It’s Monday morning. You are sitting at home getting ready to go to work (or perhaps log on for your shift) and that familiar feeling hits you.
The knot in your stomach that comes up every time you think about your current job.
You know it hasn’t always been this way. But is it a sign it’s time to walk away?
There was a time, not so long ago when you truly looked forward to starting your workday. Closing deals, knocking out tasks, launching and completing projects, and interacting with your coworkers excited you.
Lately, it isn’t the same. Here are 3 signs that it’s time to make a change.
1. Lack of trust
It could be your peers, boss, or others in your organization, but for one reason or another, the lines of trust just aren’t there. Perhaps they were never built in the first place! In that case, there’s always a new chance today!
However, once trust is broken in the workplace (depending on the severity), it can be very difficult to restore. It requires a conscious effort from both parties.
If it is truly damaged beyond repair, it may be time to walk away and start fresh. I am a firm believer that, “Obedience can be commanded, but trust must be earned”.
2. Your feedback is no longer desired
This is a sticky situation. Everyone wants to feel like they are open minded and great listeners. Of course, they want to be “innovative” and “think outside the box”! No one’s personal brand statement includes “Expert Stick in the Mud.”
However (especially if you are a leader), if the response to your feedback always feels like it starts a battle, there’s a chance that you are working for someone perpetually resistant to change. Again, there’s no hard and fast rule here.
Certain organizations have a culture of being nimble and moldable while others may be more established in their ways. You have to always be mindful of when your “feedback” is being perceived as “complaining”.

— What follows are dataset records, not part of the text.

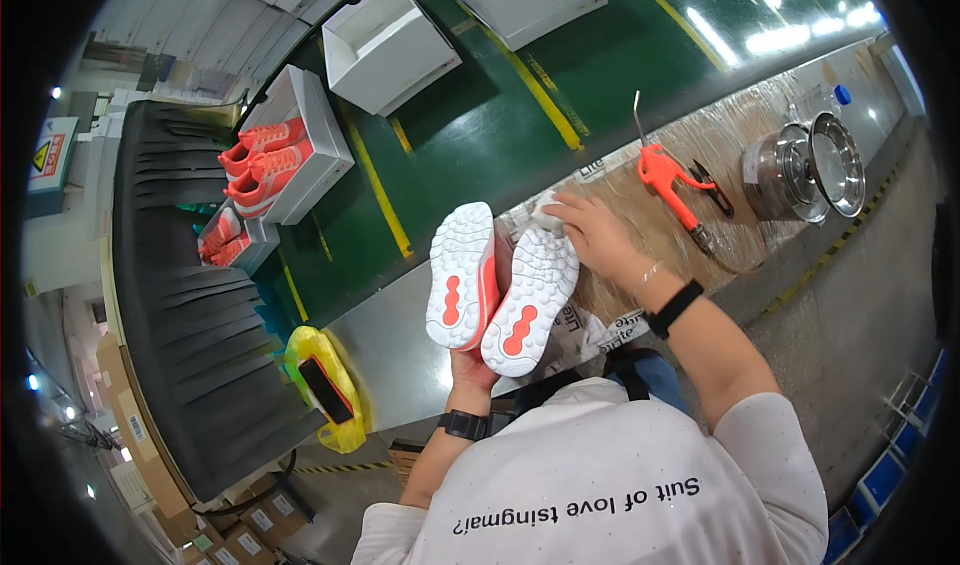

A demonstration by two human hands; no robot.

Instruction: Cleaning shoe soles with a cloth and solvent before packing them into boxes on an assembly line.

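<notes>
A pair of coral sneakers is held up with the white, knobbly soles facing me. The left sneaker (462, 275) and the right sneaker (531, 300) stand side by side, heels down. My left hand (474, 369) is closed round them at the heel end, its fingers mostly hidden behind the shoes. At the toe of the right sneaker, my right hand (594, 231) pinches a small white cloth (546, 211) against the sole's tip. Beneath the shoes is a metal worktable (392, 357), partly covered with brown cardboard.
An orange air blow gun (664, 177) and metal dispenser cans (785, 170) stand to the right. Beyond runs a green conveyor (490, 125) with white shoeboxes (388, 45) and coral sneakers (266, 165). A phone (326, 390) lies on yellow plastic at left, near a black strip curtain (200, 345).
</notes>
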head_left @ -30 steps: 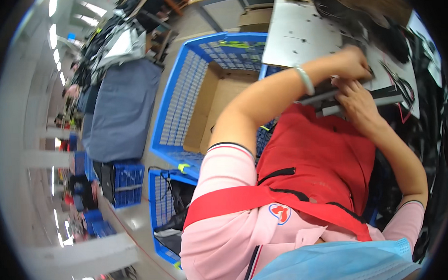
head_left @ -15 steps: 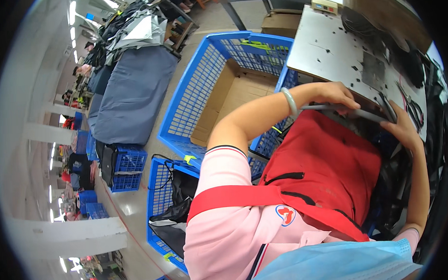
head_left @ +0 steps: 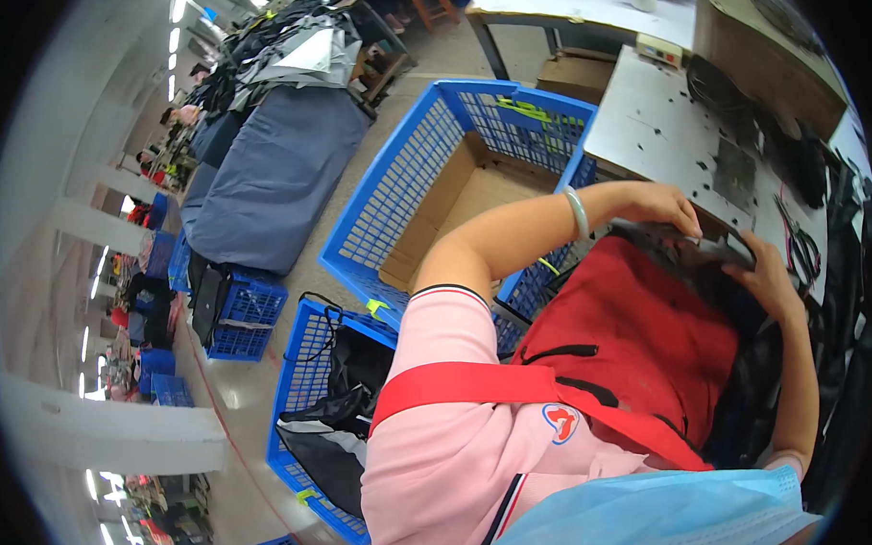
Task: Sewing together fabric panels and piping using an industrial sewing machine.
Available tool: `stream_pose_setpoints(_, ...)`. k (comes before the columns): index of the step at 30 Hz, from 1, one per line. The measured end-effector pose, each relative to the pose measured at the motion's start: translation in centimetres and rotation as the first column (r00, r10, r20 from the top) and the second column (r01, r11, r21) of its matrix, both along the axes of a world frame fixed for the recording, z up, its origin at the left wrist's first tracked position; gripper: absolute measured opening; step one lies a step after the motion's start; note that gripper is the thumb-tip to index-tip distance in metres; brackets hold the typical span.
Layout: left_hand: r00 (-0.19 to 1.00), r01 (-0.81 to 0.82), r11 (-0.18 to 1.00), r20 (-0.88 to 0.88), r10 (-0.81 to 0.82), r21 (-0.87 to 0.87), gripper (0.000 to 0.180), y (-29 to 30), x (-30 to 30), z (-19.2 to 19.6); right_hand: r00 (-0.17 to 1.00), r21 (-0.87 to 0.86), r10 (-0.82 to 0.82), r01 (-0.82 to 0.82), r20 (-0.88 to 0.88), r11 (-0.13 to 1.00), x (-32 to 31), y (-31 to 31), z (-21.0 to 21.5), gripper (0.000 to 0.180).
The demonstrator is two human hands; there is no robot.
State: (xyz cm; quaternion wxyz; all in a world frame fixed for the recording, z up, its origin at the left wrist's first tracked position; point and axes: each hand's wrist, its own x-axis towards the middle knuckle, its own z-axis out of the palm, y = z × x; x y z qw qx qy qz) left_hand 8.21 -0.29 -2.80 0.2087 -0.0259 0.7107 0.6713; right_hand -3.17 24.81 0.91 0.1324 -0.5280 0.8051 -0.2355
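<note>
Above the lap of my red apron (head_left: 630, 333), at the near edge of the white table, both hands are raised on a dark grey piece of fabric (head_left: 728, 253). My left hand (head_left: 662, 207), with a pale bangle at its wrist, has its fingertips pinched together at the piece's left part. My right hand (head_left: 770, 275) is closed round its right end, thumb on the near side. Part of the piece is hidden by the fingers and blends into dark material below. Black-handled scissors (head_left: 798, 245) lie on the table just past my right hand.
The white table (head_left: 632, 121) carries small black scraps, a dark square patch and a black machine part (head_left: 728, 99). A large blue crate (head_left: 357, 213) lined with cardboard stands to the left. Another blue crate (head_left: 292, 402) holds black fabric. Grey cloth (head_left: 269, 173) covers a stack farther left.
The grey strip that stretched between my hands no longer shows as a straight band. My hands are slightly closer together and the right one sits lower. The view has shifted slightly.
</note>
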Motion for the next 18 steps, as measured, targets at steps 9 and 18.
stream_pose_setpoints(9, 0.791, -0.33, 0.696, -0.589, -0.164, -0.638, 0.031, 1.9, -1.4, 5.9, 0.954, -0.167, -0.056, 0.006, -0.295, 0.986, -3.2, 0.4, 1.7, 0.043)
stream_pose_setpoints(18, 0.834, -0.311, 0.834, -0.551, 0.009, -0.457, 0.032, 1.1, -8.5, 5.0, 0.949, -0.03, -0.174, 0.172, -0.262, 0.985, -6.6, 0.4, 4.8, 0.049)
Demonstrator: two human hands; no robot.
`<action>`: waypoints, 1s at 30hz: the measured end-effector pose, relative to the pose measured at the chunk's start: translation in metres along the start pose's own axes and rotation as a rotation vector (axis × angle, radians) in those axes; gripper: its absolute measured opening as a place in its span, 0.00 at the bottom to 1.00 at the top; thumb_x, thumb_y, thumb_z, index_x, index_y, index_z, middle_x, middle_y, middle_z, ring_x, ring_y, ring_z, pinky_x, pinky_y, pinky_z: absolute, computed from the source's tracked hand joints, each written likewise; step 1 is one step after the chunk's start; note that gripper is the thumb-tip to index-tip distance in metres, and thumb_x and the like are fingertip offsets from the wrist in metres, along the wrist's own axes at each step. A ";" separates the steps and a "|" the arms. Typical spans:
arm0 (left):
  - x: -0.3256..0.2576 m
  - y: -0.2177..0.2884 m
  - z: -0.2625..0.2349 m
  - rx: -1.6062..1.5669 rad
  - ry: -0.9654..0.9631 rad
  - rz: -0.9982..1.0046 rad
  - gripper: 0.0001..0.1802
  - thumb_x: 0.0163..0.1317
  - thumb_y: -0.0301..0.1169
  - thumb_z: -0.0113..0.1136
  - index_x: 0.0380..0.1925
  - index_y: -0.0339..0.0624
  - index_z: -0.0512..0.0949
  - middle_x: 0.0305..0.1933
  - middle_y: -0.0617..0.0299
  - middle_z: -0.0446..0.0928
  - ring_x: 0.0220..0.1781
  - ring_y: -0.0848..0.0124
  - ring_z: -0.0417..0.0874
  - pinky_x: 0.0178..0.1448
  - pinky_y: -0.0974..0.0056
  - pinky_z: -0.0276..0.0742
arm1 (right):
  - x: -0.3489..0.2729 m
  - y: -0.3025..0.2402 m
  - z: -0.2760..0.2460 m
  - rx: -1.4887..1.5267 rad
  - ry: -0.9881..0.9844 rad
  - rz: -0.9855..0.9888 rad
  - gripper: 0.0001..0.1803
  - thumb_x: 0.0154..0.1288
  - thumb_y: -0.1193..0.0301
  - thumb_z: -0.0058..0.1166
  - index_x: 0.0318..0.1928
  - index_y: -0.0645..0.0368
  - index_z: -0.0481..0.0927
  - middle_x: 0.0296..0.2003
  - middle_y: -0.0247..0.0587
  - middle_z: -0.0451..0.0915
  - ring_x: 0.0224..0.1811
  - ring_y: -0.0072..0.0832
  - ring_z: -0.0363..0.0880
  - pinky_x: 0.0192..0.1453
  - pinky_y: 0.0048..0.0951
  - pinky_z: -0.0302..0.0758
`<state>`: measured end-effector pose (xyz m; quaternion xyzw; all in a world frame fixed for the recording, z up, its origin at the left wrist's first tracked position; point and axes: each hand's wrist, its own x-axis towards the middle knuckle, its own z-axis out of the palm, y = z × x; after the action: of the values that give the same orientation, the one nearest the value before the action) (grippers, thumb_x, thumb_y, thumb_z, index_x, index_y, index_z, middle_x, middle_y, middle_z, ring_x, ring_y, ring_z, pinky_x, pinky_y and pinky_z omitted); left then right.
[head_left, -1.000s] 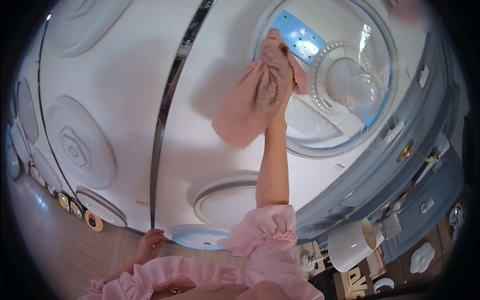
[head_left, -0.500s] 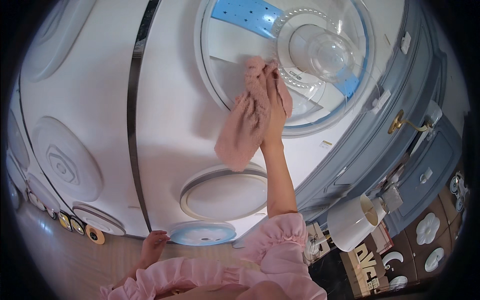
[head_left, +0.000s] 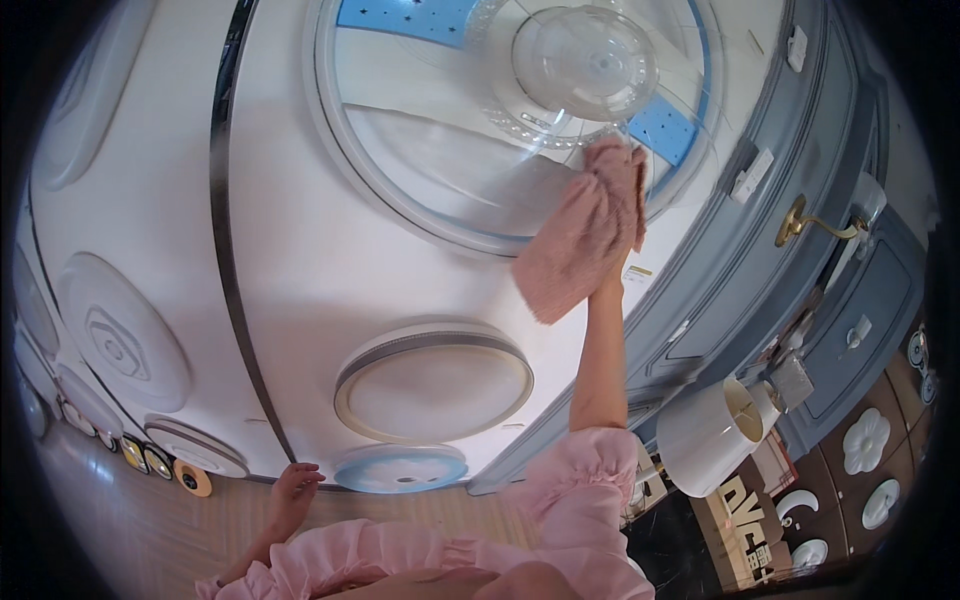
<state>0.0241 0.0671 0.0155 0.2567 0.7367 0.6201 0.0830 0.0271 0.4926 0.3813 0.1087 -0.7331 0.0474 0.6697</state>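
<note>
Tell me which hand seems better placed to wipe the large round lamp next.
Probably the right hand: it holds the pink cloth over the lamp. The left hand, holding nothing visible, is well away.

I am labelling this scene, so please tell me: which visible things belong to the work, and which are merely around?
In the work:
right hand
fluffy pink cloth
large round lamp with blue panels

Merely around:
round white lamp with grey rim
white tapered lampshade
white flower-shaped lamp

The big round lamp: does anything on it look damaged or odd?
Nothing stands out as broken or askew on the large round lamp, though its top is out of view. A pink cloth in the right hand hides part of its lower right edge.
</note>
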 end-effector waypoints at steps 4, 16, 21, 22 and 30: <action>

Play to your audience. Share both problems and solutions! If you have 2 out of 20 ideas you are empowered to run with, do it!
How you handle that opportunity will set the stage for the future. However, if you are never given the chance, feel stifled at every turn, and can tell that sharing your feedback is working against you, it might be a sign it’s time to walk away.
3. You don’t feel safe
This can be associated with broken trust but is much more serious. If you don’t feel that your safety and personal well-being matters to your employer, it may be time to walk away. Life is too short to live with regrets.
It is possible to become overly sensitive (ex: worrying you can’t take a 3-hour break every day to watch your toddler sleep). However, if you don’t utilize earned time off work, and find yourself missing every single family/school/social function because of the fear of retribution from your work, do not ignore the red flags.
If you feel your personal safety is at risk because you are being placed in situations that expose you to unnecessary physical harm, don’t assume that you have to take it!
Your life is made up of the sum of your decisions.
I will close with a thought
My grandmother always used to say:
“You choose. You choose. You choose. And you become what you choose.“
Don’t let fear trap you in a situation that hurts you, your family, and your relationships. At the same time, don’t run from a good thing because of something you could change.
Work hard! But don’t let it own you.
You are in the driver’s seat, and ultimately accountable for how you choose to respond to what life throws at you.
So, if this sounds like you, keep your chin up and walk away. Walk tall. Square up with confidence and go get ‘em!